Friday, August 04, 2006

 hey everybody whats going on? nm here.....just living life and hopin it gets better. i guess its not too bad but every time anyone says anything i think of seth.........god i miss him!!! i miss him so much!!! why?!?! that was my brother why did he have to go? oh god!!!! life doesnt even seem worth it.....the only thing keeping me alive is knowing that that would kill my family....b/c they love me and dont need to deal with another death....and the fact that my Baby loves me and will be here soon! i miss him sooo much and love him even more!!!!

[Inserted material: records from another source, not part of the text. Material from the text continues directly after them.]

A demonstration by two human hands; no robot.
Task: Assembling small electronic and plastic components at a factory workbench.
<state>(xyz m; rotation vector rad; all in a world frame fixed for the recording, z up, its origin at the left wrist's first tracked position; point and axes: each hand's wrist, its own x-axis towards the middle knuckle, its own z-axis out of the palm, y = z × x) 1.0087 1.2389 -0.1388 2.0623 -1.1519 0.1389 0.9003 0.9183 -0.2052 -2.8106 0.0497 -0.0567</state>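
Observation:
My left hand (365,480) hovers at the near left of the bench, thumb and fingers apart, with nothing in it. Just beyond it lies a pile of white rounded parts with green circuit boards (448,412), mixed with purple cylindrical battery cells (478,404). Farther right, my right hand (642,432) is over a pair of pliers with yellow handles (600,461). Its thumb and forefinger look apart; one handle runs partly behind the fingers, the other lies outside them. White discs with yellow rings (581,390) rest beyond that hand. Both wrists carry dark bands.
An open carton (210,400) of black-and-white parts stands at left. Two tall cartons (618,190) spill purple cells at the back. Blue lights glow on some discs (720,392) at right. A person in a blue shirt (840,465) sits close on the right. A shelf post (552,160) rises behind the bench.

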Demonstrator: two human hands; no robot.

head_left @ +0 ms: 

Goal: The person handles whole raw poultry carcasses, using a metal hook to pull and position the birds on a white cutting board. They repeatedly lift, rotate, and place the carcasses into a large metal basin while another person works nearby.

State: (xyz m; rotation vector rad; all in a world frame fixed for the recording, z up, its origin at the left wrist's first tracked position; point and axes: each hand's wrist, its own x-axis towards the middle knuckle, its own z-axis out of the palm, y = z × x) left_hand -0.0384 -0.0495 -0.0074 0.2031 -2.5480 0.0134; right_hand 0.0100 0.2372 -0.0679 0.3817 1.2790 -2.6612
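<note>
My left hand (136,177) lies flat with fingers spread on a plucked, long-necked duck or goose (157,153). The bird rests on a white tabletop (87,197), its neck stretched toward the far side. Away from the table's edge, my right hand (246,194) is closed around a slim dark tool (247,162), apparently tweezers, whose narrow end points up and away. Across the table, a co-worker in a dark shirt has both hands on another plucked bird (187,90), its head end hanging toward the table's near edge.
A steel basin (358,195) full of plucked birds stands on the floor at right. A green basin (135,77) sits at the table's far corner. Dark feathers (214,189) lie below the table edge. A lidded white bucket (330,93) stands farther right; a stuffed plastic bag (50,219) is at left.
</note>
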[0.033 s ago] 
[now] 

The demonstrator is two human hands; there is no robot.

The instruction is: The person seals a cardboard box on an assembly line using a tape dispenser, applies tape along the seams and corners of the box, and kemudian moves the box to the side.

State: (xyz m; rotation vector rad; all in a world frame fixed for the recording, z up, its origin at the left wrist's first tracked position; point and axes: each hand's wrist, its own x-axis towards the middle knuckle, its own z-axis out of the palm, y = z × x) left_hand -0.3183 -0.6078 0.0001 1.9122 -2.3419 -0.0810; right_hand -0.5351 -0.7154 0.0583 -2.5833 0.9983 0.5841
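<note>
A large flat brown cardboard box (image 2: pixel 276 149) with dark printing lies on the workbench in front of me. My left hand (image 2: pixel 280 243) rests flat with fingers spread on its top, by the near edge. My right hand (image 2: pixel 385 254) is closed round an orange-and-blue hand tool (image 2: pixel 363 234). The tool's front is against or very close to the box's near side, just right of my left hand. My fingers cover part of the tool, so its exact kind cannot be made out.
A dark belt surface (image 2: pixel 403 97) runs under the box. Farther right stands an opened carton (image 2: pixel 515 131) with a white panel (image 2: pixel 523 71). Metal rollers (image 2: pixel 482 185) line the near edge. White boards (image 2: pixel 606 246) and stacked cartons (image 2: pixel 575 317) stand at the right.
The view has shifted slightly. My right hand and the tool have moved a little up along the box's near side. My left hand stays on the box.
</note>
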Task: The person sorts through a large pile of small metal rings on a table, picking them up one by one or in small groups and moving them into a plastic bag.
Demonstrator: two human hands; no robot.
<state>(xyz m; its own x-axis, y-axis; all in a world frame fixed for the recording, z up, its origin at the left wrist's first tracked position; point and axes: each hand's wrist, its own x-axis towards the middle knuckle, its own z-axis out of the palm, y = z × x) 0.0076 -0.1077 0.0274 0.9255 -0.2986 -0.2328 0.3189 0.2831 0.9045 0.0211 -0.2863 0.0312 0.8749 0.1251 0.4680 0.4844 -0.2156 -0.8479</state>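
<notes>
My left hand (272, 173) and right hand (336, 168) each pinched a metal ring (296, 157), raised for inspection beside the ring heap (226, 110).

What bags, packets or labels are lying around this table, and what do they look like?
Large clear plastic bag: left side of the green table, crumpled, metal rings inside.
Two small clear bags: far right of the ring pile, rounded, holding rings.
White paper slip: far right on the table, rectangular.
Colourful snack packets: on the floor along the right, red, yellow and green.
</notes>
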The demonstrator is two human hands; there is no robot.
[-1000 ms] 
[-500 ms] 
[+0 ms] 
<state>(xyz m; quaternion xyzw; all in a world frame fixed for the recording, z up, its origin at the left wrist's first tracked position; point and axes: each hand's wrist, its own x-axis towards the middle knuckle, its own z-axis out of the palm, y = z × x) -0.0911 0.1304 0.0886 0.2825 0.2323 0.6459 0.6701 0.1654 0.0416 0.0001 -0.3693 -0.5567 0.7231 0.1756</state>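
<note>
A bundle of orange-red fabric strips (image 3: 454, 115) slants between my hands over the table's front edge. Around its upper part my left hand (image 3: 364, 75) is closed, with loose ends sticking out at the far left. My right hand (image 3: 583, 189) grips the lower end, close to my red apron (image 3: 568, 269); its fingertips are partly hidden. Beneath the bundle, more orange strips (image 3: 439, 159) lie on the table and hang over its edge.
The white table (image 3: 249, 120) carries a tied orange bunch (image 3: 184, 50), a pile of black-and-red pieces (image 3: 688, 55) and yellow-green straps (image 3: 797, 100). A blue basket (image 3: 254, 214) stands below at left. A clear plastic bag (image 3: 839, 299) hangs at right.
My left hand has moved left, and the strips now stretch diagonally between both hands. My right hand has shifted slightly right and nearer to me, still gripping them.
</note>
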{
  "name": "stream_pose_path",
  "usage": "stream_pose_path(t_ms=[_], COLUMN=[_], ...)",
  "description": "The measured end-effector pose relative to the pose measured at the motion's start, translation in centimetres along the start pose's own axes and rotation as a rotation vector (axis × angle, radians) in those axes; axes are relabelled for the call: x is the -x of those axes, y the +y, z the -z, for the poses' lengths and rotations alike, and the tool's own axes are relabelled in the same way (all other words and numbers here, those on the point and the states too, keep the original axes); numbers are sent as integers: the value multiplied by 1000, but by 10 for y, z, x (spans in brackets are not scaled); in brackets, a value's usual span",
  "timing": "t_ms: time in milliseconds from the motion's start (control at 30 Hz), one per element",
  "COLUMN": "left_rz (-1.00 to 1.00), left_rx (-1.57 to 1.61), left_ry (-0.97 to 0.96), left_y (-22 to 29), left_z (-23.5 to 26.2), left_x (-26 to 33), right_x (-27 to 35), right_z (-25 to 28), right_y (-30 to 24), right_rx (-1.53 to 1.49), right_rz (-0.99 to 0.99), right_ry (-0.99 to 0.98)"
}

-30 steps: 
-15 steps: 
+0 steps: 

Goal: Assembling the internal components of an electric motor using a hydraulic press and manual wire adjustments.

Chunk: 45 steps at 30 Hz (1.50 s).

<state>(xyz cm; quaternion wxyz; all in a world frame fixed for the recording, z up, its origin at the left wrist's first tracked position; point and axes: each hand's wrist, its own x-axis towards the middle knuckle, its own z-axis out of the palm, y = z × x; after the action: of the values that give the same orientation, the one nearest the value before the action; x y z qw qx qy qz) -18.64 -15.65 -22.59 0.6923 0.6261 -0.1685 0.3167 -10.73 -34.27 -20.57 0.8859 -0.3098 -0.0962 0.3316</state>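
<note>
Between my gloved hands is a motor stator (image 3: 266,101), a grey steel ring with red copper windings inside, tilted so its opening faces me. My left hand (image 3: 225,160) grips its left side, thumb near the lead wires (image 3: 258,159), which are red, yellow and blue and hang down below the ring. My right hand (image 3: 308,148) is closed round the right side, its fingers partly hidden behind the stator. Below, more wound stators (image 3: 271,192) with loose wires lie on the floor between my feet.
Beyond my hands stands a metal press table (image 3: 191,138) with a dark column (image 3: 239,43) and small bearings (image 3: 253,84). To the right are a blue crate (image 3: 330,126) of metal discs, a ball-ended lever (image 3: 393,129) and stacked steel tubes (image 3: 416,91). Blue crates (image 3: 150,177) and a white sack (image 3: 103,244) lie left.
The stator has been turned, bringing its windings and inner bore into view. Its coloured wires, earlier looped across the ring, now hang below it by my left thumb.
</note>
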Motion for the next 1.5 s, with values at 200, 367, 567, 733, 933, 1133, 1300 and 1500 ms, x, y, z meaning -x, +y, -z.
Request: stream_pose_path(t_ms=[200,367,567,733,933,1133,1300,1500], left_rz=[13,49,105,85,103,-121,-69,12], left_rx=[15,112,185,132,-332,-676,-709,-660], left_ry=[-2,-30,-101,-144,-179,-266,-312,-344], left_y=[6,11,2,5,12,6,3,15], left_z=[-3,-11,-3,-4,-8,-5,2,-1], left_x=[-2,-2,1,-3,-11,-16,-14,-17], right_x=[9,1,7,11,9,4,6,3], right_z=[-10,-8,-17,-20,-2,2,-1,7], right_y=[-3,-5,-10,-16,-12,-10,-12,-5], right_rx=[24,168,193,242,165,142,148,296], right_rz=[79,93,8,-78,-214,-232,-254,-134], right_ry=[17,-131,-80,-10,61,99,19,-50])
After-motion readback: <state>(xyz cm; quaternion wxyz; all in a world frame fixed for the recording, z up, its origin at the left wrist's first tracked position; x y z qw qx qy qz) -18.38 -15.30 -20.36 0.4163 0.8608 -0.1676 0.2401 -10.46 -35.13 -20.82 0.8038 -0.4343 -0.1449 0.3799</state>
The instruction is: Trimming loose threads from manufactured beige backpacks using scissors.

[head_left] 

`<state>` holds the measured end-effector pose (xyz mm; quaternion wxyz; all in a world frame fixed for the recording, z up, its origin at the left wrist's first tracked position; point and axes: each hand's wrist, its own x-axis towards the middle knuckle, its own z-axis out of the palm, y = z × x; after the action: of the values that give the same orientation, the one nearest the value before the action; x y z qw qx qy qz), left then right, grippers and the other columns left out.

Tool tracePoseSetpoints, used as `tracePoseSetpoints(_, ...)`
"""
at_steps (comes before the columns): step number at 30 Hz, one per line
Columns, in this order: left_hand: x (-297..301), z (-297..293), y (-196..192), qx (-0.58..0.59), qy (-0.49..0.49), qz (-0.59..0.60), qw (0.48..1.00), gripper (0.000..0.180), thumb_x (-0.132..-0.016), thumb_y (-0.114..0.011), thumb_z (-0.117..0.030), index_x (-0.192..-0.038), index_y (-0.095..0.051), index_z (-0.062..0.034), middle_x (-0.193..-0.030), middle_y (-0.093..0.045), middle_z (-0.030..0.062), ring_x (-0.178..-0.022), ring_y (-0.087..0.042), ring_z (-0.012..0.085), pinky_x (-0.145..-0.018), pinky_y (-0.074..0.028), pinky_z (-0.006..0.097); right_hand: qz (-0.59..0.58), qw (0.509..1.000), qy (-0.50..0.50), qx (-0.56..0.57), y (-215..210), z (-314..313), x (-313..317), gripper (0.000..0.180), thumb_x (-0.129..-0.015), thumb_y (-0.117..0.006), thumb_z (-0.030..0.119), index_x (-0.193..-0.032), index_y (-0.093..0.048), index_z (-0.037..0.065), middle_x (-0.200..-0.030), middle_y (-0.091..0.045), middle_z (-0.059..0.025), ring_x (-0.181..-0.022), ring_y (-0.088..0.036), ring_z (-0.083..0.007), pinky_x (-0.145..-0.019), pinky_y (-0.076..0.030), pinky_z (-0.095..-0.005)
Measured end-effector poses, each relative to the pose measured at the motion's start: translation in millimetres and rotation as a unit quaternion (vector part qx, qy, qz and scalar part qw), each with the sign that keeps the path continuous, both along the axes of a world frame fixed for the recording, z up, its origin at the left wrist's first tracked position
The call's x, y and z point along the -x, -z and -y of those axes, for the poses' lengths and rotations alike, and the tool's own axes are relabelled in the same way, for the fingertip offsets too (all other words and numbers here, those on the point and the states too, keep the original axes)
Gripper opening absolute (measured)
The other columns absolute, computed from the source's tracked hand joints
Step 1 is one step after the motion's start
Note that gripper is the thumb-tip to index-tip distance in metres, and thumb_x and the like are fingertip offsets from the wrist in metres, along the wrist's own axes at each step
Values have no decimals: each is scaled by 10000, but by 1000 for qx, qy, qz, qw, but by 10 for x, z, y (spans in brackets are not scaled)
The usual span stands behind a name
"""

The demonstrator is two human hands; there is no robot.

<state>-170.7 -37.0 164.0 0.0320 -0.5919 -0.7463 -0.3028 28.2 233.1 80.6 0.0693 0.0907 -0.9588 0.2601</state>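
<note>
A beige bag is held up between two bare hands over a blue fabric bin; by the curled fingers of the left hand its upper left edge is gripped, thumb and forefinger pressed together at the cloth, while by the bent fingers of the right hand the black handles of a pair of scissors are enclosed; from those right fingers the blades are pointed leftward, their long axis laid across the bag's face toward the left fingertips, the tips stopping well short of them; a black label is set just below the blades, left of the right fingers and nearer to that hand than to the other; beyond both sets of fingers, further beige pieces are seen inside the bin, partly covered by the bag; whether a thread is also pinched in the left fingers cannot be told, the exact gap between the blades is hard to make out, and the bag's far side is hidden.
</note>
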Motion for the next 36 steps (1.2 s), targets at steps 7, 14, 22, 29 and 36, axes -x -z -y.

i dont mean to sound all sad and depressed.........sorry......i just wish that it wasnt something thats always on my mind!!!! it kills me to no end to think i didnt call him as much as i wanted to and i didnt tell him i lvoed him enough!!! i swear if i love someone i will never ever get off that phone or walk away w/o saying i love you cuz you never know when they're gonna or you're gonna die. its not a happy thing to think about but i do cuz its always here.....in my head. listen to me i sound like a freakin stupid human being!!! like thats unusual! those of you who have no idea what its like to lose someone who you were just starting to get to know.....be careful but dont waste time in getting to know them.....if you love someone then make sure they know!!!!! god i wish i...........couldve said more to seth! it kills me!! i love my bro!! my wangsta!!! hehe (remember britt?) silly ole seth always trying to make ppl smile and laugh! he was a good man!! he changed sooo much! in a good way........and im sorry for those of you who never had the privilege of meeting or knowing him better!! america's finest!! thats what he was! he will never know how many pplz lives he touched and influenced! just like most of us will never know the impact he had or any of us have/had on anybody!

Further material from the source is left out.